Andriake was the harbour of Myra in classical times, but silted up later on.
In early Christian times, Myra was the metropolis of Lydia. The town is traditionally associated with Saint Paul, who changed ships in its harbor. Saint Nicholas of Myra (q.v.) was a bishop of Myra in the 4th century, who countered Arianism at the First Council of Nicaea in 325. It became the Capital of the Byzantine Eparchy Lycia under Theodosius II, who reigned from 408 to 450.
In 809 Myra fell to Arab troops under Harun al-Rashid after a siege. The town went into a decline afterwards. Early in the reign of Alexius I Comnenus, (reigned 1081 - 1118). Myra was again overtaken by Islamic invaders, this time Seljuks. In the confusion sailors from Bari, Italy seized the remains of Saint Nicholas, over the objections of the monks caring for them, and spirited the bones away to Bari, where they arrived on May 9, 1087, and soon brought that city pilgrim visitors.
The earliest church of St. Nicholas at Myra (see illustration) was built in the 6th century. The present-day church stems mainly from the 8th century; a monastery was added in the second half of the 11th century.
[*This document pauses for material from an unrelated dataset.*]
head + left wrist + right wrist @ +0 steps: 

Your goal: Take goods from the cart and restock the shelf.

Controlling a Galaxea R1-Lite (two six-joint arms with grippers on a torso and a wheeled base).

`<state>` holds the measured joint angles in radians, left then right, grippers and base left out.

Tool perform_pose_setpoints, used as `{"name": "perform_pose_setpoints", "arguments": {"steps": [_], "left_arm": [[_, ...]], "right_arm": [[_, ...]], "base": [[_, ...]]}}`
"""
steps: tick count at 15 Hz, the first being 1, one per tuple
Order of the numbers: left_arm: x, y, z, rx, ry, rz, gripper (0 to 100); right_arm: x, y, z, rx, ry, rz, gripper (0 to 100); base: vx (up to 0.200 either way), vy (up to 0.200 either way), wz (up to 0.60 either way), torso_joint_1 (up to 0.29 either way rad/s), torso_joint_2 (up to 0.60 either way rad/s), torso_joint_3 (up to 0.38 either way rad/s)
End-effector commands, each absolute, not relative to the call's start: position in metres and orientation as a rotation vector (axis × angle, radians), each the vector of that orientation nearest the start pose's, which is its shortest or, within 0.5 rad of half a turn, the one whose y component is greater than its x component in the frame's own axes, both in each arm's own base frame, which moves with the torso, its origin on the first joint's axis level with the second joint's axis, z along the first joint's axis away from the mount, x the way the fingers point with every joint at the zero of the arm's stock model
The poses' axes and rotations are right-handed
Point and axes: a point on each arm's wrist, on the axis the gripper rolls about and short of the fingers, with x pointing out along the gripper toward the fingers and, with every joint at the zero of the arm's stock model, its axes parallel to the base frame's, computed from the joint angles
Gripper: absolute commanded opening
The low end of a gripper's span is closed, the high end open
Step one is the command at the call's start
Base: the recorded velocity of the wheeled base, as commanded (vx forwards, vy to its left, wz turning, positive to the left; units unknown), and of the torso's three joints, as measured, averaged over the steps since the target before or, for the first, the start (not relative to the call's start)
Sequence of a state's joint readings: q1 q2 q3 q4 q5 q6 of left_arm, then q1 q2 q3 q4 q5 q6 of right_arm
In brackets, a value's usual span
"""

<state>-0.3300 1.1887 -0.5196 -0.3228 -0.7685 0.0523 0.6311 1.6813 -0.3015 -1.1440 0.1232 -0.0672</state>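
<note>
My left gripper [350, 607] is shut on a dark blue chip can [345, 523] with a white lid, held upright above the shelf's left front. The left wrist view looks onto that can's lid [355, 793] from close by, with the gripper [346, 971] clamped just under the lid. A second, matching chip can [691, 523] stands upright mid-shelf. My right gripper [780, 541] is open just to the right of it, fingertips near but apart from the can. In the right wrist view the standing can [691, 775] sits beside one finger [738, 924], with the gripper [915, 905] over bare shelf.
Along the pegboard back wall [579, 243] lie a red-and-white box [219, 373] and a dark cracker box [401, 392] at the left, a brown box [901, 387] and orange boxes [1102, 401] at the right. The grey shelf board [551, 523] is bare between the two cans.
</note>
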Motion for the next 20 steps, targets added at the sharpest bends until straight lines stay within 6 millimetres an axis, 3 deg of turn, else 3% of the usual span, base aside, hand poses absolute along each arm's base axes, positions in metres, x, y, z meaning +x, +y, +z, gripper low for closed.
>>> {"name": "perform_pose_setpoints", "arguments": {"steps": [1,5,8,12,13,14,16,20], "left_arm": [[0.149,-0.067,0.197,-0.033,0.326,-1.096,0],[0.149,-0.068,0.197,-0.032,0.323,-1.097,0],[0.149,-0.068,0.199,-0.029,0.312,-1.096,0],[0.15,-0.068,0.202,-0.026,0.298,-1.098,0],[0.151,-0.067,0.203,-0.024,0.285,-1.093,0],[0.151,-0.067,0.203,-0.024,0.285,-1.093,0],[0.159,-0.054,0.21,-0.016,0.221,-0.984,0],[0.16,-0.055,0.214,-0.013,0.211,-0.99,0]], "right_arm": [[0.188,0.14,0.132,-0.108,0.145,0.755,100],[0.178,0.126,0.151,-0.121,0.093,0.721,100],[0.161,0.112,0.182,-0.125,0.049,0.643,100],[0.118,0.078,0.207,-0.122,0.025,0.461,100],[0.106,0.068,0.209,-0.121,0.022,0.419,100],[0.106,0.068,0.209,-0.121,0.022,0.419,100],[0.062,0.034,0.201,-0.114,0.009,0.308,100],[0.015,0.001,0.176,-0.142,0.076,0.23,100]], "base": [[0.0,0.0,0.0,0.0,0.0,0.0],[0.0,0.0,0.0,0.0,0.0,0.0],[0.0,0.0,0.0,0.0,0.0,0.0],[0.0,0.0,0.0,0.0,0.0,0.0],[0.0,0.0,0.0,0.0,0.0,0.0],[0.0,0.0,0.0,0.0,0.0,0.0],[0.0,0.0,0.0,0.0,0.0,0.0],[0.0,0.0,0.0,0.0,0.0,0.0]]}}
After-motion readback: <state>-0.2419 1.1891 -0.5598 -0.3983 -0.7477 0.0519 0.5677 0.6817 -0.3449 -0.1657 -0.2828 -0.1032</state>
In 1863 Czar Alexander II of Russia bought the building and started to have it restored, but the work was never finished. In 1963 the eastern and southern sides of the church was excavated, in 1968 the former burial of St. Nicholas was roofed over. The floor of the church is made of opus sectile, a mosaic of coloured marble, and there are some remains of wall-paintings. A Greek marble sarcophagus had been reused to bury the Saint, but his bones were stolen in 1087 by merchants from Bari (See above).